Qualifiée de «farfelue» et «d'un ridicule consommé» par deux experts, l'application de l'équité salariale que tente d'imposer la Ville de Montréal empoisonne depuis deux ans ses relations avec ses 10 000 cols blancs.

Cet exercice de rattrapage salarial, entamé en 2005, était censé avoir été réglé en 2010. Or, le 16 mars 2011, la Ville a annoncé au syndicat que les hausses de salaire ne seront accordées qu'aux employés ayant atteint l'échelon maximal. Cette interprétation inédite, qui représente une économie de 65 millions pour la Ville, a été rejetée par la Commission de l'équité salariale en septembre dernier.

Le Syndicat des fonctionnaires municipaux de Montréal (SFMM) accuse la Ville d'avoir «inventé ses propres règles» en matière d'équité salariale. Plus de 2500 employés, essentiellement des femmes occupant par exemple des postes de secrétaires, bibliothécaires, commis et répartitrices, seraient lésés.

«Ça ne tient pas la route: tous les autres employeurs, Longueuil, Laval, le Conseil du Trésor même, ont payé pour tous les échelons», dit Francine Bouliane, secrétaire générale du SFMM, le plus important syndicat montréalais. «On ne s'y attendait pas. Les gens ne sont pas de bonne humeur.»

Une interprétation contestée

Professeure en relations industrielles à l'Université Laval, spécialiste reconnue de l'équité salariale au Québec, Esther Déom ne doute pas de l'issue de ce litige. «C'est farfelu, ça ne fera pas long feu. Ça me renverse, ça me dépasse. L'interprétation de la Ville n'a jamais été dans l'esprit de la loi. Il y a quelqu'un quelque part qui a pris le dossier et qui ne l'a pas compris.»

Cette interprétation de la loi est, selon Mme Déom, «une première» dont elle n'avait jamais entendu parler. Même son de cloche du côté de son collègue de département Alain Barré, spécialiste en droit du travail. «C'est d'un ridicule consommé, je n'ai jamais vu ça nulle part ailleurs. La prétention de l'employeur ne tient pas la route. Si vous êtes victime de discrimination basée sur le sexe, c'est à tous les échelons.»

La Commission de l'équité salariale a donné raison aux syndiqués le 21 septembre dernier. Dans un préavis de décision passé inaperçu, l'organisme a invalidé l'interprétation de la Ville, en expliquant que «cette logique de rémunération maintiendrait des écarts salariaux à l'égard des personnes occupant des échelons inférieurs».

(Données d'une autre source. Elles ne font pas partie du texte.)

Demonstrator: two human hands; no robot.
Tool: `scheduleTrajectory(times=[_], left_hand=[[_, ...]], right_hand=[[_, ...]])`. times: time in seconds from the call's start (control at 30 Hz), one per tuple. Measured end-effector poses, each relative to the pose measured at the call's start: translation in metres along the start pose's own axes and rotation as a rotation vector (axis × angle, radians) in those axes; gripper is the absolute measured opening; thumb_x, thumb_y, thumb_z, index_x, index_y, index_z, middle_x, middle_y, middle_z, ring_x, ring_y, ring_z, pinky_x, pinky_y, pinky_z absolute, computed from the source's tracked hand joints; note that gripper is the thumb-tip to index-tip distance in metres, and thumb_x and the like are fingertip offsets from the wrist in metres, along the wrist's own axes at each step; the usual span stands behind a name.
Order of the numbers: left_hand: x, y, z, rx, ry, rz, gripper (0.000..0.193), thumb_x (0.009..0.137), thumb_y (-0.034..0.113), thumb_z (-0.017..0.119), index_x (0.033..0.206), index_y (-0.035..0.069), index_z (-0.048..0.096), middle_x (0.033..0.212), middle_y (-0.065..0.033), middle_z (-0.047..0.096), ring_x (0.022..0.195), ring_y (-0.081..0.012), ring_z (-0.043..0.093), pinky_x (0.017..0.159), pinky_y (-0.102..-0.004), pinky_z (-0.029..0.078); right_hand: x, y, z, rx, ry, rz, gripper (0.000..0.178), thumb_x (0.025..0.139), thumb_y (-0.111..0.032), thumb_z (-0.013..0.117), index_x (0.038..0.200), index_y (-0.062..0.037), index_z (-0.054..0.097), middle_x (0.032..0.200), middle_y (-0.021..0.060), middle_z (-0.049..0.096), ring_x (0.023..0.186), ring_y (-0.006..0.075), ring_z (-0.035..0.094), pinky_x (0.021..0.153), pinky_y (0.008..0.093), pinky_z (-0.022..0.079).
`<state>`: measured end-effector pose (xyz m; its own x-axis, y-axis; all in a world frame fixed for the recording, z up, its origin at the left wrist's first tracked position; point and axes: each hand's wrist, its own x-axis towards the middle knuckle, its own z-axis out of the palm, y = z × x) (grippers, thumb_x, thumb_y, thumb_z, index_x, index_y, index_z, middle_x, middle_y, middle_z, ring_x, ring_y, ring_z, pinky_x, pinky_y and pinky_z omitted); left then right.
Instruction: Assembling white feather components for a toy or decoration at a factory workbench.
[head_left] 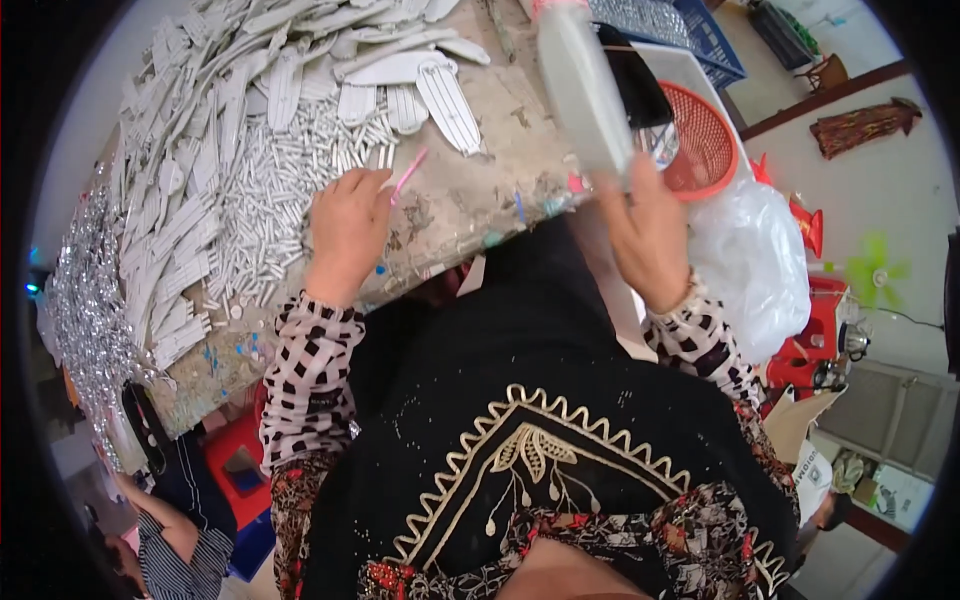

Selon la mécanique particulière de l'organisme, l'employeur et le syndicat avaient 30 jours pour donner plus d'informations sur ce litige. La décision définitive de la Commission est attendue dans les prochains mois.

La Ville maintient sa position

La Loi sur l'équité salariale, adoptée en 1996, visait à corriger le fait que les emplois à prédominance féminine ont tendance à offrir de moins bons salaires que les emplois équivalents traditionnellement masculins. Ces écarts persistent pour une foule de raisons, notamment parce que les emplois des femmes ont longtemps été considérés comme des salaires d'appoint, et que les dispositions «naturelles» féminines n'étaient pas rétribuées.

Pour calculer ces écarts salariaux entre hommes et femmes, la Loi prescrit de comparer le haut de l'échelle de chaque catégorie d'emploi. C'est sur cette précision que la Ville de Montréal a fondé son interprétation de la portée de l'équité salariale, qui ne concernerait que les employés à l'échelon maximal.

Le directeur du capital humain, Jean-Yves Hinse, estime que la Commission de l'équité salariale est vraisemblablement liée par l'interprétation qu'ont faite les autres importants employeurs depuis 2001. «Nous croyons que notre interprétation est la bonne, basée sur la définition de la rémunération qui apparaît dans le texte de la Loi sur l'équité salariale», a-t-il expliqué en entrevue téléphonique.

Selon les données de la Ville, des ajustements salariaux atteignant près de 30 millions ont été versés en novembre 2012 aux cols blancs. «L'application de l'interprétation du Syndicat des cols blancs se traduirait par un versement de 65 millions de plus», précise Gonzalo Nunez, porte-parole. Cette somme n'inclut pas l'impact de la hausse sur le coût du régime de retraite des cols blancs.

Pour le syndicat, pas question de lier l'équité salariale au renouvellement de la convention collective, échue depuis décembre 2011. «On ne va pas négocier l'équité salariale, c'est dans la Loi, dit Francine Bouliane. Ce ne sont pas des vases communicants.»